Ceasefire in Gaza Now! According to recent opinion polls, a large majority of Canadians strongly support the demand for a permanent ceasefire in Gaza. Our Network likewise strongly supports this demand. We note that Israel’s ongoing slaughter of civilians in Gaza can continue only with endless supplies of US military aid and funding. Clearly, the US is the main enabler of the violence. If the US were to cut off the military aid and funding, Israel would be swiftly compelled to agree to a permanent ceasefire in Gaza and to commence negotiations on a prisoner exchange with Hamas as well as on a postwar settlement of the long-standing Israeli/Palestinian conflict.

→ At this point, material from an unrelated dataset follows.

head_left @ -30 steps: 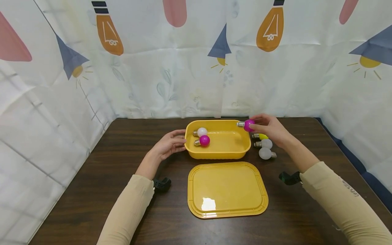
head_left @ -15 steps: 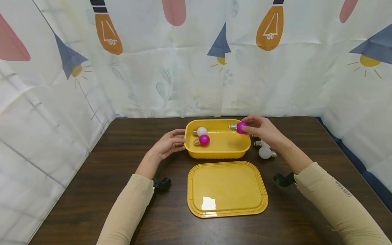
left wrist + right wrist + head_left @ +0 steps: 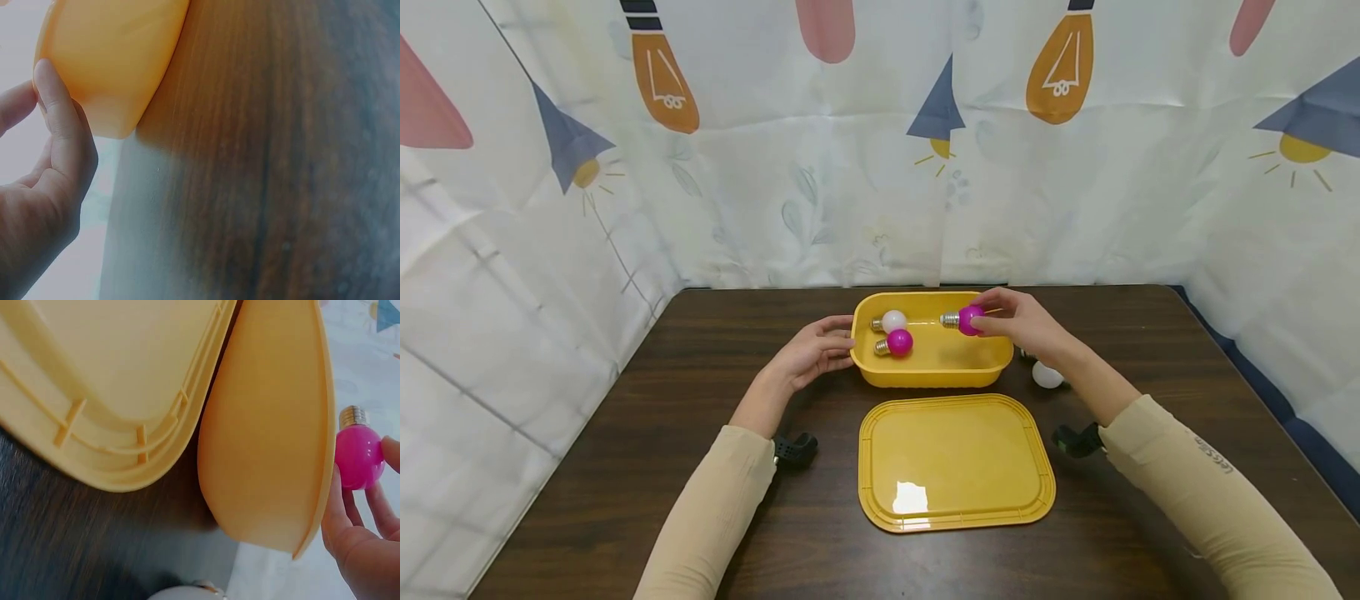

The International Court of Justice (ICJ), in its recent ruling, indicated its de facto recognition that a genocide is taking place in Gaza by attaching a number of demands upon the State of Israel. We argue that the Trudeau government should follow the example of over 70 UN member states and support South Africa’s application. Instead, in seconding Canadian military personnel to Operation Prosperity Guardian, while simultaneously withdrawing funding from UNRWA (the United Nations Relief and Works Agency), Trudeau’s government has transitioned from enabling the State of Israel to continue its horrendous massacre of the helpless civilians of Gaza to implicating Canada directly in the genocide. We will ensure Canadians remember this fact when they go to the polls in the next federal election.
PM Trudeau acknowledged that his government had authorized – without consulting Parliament (nor apparently his NDP partners in the Confidence and Supply Agreement) – the participation of about 25 Canadian military officers in logistical and planning roles in the growing series of US and UK waves of military strikes on Yemen, the poorest country in the Arab world, which had resulted so far in several deaths and extensive destruction of civilian infrastructure. Trudeau’s duplicity was clearly motivated by fear of dissent both in Parliament and in Canadian civil society. In fact, several of our member organizations staged loud protests immediately following Trudeau’s announcement. As Canadians, we object to the prime minister’s high-handed actions taking Canada to war without a robust public and parliamentary debate.
Our Network was deeply involved in the opposition to the Harper and Trudeau governments’ authorizations of billions of dollars in Canadian arms sales to Saudi Arabia during the US/UK/Saudi war on Yemen from 2015-23. During that conflict, about 150,000 Yemenis were killed, six million were internally and externally displaced, and another 225,000 (mostly children) died from starvation and disease. The UNHCR declared Yemen the “world’s worst humanitarian crisis”, until the recent Israeli onslaught on Gaza. Opinion polls taken in 2016, 2017, and 2018 showed that Canadians increasingly opposed the Trudeau government’s arms sales initiatives with each passing year.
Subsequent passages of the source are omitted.